_What is being asked_: Copy out word for word the line with "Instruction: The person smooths" and the lines that follow it in the listing below, up to the final one.

+-------+

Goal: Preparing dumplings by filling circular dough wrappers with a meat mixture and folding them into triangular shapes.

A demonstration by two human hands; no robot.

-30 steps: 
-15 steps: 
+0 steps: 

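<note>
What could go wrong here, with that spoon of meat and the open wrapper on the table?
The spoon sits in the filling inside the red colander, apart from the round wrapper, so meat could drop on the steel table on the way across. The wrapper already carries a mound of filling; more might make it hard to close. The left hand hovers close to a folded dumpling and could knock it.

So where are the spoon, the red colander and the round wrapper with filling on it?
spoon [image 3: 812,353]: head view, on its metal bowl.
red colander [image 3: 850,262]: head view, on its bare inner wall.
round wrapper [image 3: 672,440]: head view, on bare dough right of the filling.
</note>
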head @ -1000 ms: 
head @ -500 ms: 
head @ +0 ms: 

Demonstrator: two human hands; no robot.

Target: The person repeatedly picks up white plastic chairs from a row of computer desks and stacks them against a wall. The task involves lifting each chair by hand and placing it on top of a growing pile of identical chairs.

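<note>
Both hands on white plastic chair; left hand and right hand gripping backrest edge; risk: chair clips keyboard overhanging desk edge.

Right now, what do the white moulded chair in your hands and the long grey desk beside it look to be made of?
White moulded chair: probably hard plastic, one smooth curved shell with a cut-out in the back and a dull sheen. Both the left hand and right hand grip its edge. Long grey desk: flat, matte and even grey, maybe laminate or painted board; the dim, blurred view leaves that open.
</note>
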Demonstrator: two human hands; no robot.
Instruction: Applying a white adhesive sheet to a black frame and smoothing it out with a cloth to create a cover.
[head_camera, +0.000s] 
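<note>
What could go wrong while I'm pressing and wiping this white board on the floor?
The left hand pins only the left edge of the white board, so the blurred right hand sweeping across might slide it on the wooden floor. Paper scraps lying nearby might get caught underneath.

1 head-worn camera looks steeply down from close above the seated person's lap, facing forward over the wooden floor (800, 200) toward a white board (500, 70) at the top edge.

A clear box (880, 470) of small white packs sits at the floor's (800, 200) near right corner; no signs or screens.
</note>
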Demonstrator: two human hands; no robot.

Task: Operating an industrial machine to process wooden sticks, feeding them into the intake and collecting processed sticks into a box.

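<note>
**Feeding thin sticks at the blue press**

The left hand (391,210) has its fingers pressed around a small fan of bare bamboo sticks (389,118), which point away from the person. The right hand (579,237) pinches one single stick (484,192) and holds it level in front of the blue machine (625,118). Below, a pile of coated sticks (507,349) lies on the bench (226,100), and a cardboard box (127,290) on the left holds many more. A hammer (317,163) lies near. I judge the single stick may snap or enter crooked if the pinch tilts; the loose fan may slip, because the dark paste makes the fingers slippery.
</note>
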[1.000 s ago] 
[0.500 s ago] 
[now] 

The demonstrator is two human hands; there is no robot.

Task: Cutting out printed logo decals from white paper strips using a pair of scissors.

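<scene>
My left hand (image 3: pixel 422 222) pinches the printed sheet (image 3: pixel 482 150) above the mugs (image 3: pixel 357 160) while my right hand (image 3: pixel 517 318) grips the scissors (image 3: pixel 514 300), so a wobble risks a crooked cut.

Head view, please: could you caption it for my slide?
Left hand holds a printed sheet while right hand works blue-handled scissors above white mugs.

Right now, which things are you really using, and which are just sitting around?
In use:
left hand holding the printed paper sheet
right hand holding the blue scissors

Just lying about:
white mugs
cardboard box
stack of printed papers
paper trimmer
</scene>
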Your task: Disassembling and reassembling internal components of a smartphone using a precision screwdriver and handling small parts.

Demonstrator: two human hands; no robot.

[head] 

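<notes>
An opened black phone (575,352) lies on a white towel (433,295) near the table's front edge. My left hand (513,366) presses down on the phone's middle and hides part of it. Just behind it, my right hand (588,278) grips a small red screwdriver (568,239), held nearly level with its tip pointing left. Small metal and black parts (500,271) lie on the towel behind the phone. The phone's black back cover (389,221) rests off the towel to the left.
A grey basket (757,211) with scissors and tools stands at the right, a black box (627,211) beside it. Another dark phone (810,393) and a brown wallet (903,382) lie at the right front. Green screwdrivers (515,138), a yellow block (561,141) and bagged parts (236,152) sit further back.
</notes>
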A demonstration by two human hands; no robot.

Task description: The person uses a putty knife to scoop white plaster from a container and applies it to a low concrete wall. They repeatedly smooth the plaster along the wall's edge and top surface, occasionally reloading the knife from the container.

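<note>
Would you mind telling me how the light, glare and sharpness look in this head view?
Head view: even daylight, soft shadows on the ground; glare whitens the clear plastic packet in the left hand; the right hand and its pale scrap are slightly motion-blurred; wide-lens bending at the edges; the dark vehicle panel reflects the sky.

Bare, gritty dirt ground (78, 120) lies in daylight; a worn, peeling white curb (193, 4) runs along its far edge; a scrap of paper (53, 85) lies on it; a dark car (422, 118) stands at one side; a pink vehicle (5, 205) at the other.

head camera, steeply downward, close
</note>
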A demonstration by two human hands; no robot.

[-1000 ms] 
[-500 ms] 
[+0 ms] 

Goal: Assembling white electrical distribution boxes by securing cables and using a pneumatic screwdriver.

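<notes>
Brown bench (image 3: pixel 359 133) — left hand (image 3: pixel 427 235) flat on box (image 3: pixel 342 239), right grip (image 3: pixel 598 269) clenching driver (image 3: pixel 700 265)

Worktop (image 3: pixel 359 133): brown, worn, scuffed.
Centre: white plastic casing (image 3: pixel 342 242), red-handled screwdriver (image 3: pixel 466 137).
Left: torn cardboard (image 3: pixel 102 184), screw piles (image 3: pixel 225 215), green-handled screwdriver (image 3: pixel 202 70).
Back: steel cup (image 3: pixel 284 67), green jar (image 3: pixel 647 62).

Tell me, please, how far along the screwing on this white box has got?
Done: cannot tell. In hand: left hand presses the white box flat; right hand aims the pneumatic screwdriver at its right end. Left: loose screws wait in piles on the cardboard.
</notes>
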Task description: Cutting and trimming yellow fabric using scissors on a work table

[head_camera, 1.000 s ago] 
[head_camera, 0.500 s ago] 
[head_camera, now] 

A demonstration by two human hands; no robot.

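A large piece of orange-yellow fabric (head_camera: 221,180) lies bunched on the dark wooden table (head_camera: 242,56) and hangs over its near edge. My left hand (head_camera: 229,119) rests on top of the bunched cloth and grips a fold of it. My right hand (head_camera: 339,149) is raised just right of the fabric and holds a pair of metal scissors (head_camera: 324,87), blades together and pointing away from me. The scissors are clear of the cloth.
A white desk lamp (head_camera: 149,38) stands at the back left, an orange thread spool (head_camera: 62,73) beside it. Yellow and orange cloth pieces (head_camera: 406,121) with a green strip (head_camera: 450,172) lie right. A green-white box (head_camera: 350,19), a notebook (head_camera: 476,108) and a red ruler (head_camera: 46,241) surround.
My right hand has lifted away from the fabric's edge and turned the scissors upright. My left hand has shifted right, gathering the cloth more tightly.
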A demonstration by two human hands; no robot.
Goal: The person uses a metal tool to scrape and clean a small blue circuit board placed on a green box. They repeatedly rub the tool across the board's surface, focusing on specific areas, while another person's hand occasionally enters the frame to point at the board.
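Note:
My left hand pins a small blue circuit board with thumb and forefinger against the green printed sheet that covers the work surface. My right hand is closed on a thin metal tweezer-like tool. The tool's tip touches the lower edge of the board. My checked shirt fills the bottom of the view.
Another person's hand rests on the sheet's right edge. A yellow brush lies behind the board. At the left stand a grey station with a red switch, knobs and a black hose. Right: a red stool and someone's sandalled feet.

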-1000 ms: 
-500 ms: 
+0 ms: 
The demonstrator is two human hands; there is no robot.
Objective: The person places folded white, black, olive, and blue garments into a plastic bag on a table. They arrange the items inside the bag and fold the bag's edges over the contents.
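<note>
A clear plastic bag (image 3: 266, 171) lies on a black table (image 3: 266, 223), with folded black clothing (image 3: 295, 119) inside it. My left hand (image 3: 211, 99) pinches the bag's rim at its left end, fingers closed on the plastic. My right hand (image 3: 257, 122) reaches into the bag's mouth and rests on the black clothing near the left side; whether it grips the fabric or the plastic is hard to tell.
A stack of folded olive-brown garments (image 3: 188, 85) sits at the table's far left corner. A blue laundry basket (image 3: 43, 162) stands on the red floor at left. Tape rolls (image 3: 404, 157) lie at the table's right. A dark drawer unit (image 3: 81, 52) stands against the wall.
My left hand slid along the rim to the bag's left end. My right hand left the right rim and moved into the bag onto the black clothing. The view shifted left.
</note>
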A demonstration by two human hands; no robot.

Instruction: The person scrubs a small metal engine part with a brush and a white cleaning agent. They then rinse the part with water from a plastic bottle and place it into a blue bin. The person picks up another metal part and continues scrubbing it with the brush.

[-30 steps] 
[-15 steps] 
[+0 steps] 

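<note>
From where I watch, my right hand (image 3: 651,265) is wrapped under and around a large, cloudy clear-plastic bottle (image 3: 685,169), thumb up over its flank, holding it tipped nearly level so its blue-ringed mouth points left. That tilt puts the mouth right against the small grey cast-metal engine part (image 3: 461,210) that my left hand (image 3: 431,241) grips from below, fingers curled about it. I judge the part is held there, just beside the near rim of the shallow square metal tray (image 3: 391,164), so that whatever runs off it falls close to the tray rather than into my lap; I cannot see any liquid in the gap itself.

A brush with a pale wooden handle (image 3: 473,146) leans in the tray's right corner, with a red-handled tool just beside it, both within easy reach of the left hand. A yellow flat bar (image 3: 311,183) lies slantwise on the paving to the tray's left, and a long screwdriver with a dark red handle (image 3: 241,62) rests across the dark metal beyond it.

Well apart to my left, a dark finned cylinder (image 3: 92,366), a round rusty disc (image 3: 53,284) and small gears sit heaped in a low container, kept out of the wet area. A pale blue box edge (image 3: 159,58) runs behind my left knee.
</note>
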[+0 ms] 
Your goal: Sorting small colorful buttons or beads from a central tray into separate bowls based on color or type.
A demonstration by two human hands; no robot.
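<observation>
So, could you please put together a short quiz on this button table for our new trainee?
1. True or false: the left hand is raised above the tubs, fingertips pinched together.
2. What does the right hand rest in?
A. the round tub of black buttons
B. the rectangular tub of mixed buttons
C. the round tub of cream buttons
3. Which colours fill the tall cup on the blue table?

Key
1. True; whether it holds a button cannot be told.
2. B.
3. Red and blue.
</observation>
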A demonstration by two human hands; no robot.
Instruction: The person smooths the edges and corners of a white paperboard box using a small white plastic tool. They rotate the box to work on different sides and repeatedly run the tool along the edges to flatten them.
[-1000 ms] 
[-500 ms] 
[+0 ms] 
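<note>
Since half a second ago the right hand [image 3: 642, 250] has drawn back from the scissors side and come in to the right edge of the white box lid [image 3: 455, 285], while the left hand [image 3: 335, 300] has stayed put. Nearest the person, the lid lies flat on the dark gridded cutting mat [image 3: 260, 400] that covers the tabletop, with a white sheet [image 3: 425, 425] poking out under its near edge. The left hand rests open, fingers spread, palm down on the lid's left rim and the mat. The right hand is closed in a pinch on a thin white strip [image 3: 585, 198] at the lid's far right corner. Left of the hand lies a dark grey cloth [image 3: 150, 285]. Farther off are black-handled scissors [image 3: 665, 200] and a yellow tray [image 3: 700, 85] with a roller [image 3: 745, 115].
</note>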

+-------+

_Response to this task_:
Instruction: The person smooths the edges and corners of a white paperboard box using a small white plastic tool. They rotate the box to work on different sides and repeatedly run the tool along the edges to flatten them.
[-1000 ms] 
[-500 ms] 
[+0 ms] 
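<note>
Since half a second ago the right hand [image 3: 642, 250] has drawn back from the scissors side and come in to the right edge of the white box lid [image 3: 455, 285], while the left hand [image 3: 335, 300] has stayed put. Nearest the person, the lid lies flat on the dark gridded cutting mat [image 3: 260, 400] that covers the tabletop, with a white sheet [image 3: 425, 425] poking out under its near edge. The left hand rests open, fingers spread, palm down on the lid's left rim and the mat. The right hand is closed in a pinch on a thin white strip [image 3: 585, 198] at the lid's far right corner. Left of the hand lies a dark grey cloth [image 3: 150, 285]. Farther off are black-handled scissors [image 3: 665, 200] and a yellow tray [image 3: 700, 85] with a roller [image 3: 745, 115].
</note>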

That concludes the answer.